Warren’s felony trial began in May, 2019. The documentary shows the tense months leading up to it, as he remains calm and diligently continues his work with No More Deaths. “We saw in Scott . . . someone who was doing very radical work but who was carrying himself in a very open and mild-mannered way,” DeKornfeld told me—someone who “could potentially connect not only with people who already agree with his politics but also those who don’t.” The trial ended, in June, in a hung jury.
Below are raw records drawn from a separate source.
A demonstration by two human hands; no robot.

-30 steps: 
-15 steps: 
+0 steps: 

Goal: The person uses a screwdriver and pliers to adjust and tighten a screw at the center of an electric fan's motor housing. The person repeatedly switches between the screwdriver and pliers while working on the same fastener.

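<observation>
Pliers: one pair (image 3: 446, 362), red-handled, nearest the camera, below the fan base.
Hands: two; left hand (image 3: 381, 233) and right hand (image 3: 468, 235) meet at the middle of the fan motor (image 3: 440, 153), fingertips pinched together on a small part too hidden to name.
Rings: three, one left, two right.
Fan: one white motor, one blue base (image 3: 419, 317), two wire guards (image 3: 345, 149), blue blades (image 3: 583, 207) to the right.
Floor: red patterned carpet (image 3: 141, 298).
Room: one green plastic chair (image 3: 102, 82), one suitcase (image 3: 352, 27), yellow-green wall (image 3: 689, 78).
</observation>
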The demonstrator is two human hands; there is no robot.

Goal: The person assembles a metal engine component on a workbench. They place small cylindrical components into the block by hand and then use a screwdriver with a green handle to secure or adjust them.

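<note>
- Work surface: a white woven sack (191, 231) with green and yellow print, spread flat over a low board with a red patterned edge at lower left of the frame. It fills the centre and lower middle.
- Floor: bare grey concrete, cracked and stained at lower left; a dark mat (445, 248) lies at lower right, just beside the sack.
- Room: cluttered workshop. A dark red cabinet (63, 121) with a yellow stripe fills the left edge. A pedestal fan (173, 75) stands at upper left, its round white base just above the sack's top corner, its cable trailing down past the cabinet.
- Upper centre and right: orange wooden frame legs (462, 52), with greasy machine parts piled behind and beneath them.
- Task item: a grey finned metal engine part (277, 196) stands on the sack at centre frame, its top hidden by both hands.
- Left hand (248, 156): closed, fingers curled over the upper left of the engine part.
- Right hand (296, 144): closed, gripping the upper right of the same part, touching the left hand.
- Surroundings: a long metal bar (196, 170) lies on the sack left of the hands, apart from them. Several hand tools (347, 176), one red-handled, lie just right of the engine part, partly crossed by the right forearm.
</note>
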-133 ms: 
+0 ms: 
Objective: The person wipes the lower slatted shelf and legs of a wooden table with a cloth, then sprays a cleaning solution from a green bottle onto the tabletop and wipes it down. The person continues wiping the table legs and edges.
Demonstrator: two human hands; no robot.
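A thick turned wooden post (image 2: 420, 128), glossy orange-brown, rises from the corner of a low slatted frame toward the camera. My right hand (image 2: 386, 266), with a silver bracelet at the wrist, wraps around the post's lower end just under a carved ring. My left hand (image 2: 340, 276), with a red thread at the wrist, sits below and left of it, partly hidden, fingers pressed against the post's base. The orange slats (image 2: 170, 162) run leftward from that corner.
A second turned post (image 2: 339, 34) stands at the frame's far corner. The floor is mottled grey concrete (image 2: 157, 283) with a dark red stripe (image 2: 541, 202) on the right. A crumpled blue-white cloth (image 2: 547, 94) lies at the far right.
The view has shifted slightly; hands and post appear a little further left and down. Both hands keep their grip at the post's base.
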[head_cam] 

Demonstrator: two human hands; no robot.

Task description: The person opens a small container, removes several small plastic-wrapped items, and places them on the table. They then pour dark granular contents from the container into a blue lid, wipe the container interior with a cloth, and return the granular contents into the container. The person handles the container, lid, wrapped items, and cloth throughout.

Because the prosecution declined to drop all charges against Warren, the case went to a second trial, in November, where Warren was tried on the harboring charges. (The conspiracy charge was dropped, and the judge ruled that no mention of the Trump Administration’s policies could be included in the arguments.) The jury found him not guilty. After the verdict, Warren said, “The government failed in its attempt to criminalize basic human kindness.” Although Warren was vindicated, the fate of Sacaria-Goday and Perez-Villanueva remains unknown.